Work instructions>
Each line below from the one containing "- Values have" through the one containing "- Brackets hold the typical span" should be output exactly as it stands, and no other line should appear.

Information given>
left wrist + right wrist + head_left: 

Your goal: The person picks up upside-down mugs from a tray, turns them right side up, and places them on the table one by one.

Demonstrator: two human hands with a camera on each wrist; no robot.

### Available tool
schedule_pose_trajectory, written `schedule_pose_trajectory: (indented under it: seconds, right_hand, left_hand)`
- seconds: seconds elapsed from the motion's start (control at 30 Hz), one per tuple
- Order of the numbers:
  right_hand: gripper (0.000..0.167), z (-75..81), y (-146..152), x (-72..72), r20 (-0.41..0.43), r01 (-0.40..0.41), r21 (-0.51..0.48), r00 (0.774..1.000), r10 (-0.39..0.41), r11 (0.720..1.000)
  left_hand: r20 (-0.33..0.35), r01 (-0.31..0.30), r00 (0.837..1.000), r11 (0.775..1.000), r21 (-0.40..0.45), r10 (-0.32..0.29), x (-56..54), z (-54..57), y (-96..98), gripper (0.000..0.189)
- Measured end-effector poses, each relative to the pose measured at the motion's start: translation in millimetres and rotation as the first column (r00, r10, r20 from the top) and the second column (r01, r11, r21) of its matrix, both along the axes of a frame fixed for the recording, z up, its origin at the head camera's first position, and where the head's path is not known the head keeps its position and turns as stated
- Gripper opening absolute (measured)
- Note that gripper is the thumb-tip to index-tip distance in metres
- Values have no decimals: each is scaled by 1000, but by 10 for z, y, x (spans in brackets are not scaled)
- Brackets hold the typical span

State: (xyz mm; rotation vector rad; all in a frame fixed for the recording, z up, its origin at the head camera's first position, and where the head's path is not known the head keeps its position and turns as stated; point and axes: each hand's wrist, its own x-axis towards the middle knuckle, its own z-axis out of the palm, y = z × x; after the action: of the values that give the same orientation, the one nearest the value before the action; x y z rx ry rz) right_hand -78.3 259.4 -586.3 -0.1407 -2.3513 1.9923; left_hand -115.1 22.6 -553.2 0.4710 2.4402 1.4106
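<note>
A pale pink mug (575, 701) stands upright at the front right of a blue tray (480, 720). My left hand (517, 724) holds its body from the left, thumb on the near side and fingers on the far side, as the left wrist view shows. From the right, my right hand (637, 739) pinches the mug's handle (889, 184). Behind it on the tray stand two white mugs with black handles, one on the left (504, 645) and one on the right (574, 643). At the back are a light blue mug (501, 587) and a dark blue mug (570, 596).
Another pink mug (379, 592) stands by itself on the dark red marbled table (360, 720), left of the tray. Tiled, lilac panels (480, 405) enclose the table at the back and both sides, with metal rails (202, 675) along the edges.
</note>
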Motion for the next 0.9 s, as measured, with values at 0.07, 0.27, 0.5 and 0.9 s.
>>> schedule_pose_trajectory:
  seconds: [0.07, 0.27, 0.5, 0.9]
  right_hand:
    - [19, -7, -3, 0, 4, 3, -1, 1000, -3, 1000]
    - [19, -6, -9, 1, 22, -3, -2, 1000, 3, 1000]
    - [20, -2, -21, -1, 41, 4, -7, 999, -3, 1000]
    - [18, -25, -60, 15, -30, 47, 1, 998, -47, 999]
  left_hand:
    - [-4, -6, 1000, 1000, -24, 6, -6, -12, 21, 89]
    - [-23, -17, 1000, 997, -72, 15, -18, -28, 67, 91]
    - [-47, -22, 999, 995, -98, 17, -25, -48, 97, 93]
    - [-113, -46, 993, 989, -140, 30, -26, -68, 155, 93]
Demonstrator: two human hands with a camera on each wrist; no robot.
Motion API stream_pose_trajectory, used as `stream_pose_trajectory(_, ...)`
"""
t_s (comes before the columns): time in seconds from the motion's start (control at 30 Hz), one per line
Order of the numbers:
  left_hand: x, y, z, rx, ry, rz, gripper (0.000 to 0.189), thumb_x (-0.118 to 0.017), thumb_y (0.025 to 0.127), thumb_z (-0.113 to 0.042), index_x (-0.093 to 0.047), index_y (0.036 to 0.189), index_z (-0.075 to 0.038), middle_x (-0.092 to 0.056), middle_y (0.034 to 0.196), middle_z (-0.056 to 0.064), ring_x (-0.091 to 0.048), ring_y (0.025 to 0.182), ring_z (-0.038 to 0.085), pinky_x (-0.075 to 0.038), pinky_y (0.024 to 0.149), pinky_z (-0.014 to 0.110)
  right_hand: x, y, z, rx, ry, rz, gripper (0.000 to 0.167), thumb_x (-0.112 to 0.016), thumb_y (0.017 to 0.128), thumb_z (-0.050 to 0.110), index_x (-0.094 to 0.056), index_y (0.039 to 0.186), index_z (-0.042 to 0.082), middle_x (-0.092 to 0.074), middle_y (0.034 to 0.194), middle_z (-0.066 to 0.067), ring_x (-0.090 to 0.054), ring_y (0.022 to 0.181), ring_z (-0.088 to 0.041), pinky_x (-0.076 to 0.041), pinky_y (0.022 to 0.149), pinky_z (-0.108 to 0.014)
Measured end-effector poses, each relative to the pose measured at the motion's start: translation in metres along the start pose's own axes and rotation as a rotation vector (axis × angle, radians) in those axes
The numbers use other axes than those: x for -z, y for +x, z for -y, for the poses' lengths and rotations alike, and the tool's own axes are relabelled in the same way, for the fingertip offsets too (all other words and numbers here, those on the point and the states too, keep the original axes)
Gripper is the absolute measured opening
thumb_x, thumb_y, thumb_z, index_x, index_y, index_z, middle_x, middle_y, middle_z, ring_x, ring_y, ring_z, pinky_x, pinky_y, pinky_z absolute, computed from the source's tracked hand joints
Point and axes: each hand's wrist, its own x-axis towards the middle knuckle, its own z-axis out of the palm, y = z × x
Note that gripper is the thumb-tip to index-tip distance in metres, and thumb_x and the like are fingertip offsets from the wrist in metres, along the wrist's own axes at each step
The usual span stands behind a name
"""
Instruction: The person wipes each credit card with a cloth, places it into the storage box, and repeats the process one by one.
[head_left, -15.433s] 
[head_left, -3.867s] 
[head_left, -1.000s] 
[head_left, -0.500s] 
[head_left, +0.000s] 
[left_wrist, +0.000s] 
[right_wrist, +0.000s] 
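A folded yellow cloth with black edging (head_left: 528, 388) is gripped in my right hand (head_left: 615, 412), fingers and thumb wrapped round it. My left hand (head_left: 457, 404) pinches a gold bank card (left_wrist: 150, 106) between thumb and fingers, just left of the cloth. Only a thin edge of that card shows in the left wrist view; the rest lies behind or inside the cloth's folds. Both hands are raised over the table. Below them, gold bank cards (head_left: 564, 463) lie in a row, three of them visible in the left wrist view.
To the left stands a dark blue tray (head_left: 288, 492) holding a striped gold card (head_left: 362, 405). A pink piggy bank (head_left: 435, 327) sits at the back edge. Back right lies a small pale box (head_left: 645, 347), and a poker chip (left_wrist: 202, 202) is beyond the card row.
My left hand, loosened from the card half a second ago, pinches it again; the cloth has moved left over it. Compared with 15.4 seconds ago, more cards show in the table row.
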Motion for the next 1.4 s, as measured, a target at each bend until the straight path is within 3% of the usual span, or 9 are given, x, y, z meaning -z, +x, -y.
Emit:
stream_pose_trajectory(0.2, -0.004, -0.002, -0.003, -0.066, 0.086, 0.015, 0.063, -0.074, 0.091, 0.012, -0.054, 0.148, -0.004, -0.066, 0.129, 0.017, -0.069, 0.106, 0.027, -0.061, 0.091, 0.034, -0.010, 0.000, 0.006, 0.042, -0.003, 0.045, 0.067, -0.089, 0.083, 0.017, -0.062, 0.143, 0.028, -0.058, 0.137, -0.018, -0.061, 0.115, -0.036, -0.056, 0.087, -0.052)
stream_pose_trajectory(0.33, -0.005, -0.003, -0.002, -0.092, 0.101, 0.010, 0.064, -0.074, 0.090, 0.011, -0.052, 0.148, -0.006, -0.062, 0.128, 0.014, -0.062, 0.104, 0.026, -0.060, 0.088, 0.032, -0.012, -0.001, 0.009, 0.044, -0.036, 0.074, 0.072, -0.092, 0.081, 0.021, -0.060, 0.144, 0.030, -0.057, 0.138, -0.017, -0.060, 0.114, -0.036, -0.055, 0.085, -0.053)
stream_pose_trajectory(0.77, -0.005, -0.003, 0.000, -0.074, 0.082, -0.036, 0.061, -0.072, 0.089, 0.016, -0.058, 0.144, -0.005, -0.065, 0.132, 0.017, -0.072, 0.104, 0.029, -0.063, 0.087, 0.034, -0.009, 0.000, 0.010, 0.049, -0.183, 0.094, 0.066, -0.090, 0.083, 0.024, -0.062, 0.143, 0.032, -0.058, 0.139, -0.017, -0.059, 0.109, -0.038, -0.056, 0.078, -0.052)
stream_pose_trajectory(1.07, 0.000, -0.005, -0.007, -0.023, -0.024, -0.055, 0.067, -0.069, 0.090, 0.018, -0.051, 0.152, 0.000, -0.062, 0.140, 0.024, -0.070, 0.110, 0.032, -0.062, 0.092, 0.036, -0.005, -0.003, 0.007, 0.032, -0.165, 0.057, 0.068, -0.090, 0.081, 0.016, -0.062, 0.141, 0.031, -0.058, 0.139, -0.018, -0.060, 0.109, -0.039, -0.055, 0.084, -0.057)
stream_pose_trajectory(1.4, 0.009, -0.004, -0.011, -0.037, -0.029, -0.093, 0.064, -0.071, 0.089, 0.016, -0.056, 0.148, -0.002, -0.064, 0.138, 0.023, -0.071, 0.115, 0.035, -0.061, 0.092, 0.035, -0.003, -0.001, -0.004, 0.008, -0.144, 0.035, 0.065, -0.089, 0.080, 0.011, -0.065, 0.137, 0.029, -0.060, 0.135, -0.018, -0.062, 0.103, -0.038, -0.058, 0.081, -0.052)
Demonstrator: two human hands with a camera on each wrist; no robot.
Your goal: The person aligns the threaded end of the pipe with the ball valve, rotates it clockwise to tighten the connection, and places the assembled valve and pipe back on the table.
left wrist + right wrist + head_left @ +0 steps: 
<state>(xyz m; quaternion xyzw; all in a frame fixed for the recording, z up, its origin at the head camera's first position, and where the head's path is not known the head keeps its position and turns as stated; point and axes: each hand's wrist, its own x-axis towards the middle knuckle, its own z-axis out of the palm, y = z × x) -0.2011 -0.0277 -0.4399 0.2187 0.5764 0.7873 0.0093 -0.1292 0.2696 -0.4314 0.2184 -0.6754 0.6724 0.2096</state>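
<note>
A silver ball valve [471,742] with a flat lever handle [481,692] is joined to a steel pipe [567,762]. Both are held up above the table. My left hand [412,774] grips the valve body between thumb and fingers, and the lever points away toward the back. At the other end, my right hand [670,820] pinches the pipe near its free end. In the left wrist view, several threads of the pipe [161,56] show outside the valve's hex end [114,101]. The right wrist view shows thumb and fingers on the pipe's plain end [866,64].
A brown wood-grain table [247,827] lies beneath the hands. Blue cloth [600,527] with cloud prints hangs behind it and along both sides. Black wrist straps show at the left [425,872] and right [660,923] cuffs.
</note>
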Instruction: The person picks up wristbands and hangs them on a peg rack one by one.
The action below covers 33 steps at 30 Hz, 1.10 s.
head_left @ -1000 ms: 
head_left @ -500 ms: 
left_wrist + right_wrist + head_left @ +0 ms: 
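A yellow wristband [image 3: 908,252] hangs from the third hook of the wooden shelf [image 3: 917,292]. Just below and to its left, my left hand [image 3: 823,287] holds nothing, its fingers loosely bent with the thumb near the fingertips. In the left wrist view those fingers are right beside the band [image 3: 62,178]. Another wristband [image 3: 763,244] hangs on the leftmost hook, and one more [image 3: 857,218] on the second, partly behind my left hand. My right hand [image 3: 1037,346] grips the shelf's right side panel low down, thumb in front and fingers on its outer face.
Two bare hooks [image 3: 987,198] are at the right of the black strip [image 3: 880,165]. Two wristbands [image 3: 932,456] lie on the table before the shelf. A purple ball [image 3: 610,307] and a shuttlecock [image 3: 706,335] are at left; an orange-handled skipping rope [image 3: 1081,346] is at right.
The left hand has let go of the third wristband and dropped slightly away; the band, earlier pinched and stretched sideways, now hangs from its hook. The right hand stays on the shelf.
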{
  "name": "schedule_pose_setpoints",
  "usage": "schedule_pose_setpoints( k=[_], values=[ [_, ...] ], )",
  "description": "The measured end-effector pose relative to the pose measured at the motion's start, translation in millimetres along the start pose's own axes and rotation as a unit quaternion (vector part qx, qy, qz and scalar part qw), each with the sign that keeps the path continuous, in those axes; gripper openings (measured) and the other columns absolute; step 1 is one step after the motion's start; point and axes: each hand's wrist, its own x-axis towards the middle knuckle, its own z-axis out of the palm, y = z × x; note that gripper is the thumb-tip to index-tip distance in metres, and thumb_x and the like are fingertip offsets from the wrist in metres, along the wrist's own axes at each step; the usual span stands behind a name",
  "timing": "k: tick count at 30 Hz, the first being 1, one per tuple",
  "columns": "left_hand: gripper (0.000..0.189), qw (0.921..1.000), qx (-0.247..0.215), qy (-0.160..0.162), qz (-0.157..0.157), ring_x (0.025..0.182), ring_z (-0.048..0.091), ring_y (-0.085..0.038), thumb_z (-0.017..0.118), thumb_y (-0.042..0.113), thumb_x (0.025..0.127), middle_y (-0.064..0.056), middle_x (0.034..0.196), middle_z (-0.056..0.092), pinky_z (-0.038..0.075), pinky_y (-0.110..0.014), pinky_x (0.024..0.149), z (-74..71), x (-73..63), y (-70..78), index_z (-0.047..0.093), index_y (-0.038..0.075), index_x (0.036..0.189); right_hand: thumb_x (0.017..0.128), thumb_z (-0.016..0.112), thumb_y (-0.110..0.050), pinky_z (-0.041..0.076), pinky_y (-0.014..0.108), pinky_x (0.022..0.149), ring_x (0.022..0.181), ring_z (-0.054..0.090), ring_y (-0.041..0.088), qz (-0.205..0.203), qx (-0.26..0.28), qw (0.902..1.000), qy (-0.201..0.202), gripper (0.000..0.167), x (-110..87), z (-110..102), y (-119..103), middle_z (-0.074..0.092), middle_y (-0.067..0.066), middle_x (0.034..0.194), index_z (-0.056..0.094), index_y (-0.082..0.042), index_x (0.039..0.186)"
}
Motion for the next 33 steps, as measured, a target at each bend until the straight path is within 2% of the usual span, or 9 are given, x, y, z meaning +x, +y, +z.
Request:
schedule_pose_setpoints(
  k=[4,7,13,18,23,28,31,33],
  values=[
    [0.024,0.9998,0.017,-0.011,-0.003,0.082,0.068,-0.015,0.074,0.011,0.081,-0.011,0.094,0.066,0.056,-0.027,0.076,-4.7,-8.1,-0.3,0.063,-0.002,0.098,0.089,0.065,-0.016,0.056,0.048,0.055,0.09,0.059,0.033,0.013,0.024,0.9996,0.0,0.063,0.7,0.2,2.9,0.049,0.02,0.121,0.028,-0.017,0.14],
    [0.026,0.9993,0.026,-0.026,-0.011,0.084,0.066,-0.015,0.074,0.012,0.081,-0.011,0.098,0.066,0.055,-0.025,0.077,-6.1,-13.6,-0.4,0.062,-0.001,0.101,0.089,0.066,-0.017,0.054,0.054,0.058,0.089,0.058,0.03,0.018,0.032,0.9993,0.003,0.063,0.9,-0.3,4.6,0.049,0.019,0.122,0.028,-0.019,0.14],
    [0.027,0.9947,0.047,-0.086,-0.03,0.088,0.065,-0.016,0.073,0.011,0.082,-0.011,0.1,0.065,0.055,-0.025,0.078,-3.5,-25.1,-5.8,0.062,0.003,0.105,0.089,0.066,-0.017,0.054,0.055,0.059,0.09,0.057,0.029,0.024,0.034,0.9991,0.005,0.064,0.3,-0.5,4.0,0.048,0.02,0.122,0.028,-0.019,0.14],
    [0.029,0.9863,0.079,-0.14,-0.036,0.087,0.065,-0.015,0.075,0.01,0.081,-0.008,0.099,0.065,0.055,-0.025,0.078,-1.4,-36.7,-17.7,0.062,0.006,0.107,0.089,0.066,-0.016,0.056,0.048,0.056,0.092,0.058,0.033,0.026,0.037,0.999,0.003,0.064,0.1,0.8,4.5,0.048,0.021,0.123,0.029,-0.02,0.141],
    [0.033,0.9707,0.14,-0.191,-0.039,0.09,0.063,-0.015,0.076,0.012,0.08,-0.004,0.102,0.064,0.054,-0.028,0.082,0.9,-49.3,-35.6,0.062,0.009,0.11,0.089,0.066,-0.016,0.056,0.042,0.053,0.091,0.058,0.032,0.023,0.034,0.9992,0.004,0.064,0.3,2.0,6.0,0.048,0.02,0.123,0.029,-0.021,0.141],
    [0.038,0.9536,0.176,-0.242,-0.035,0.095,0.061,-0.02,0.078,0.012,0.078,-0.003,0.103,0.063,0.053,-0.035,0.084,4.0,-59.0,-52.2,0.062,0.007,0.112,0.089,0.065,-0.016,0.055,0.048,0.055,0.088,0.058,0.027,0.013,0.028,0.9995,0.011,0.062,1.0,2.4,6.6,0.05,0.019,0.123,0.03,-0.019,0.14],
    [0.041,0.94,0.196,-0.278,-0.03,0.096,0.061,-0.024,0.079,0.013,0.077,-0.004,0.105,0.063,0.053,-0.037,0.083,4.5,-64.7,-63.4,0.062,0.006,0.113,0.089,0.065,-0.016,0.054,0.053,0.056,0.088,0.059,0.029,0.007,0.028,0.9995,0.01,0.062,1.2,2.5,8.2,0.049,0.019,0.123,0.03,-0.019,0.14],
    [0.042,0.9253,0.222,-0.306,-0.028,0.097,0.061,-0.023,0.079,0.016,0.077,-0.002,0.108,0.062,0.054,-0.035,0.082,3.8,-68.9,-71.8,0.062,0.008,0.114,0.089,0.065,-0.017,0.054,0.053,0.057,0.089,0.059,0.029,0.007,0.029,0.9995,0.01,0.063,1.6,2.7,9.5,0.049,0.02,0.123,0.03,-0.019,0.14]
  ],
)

Expected answer>
- Values have no decimals: each is scaled by 1000, but by 10 for z, y, x (spans in brackets are not scaled)
- Brackets hold the typical span

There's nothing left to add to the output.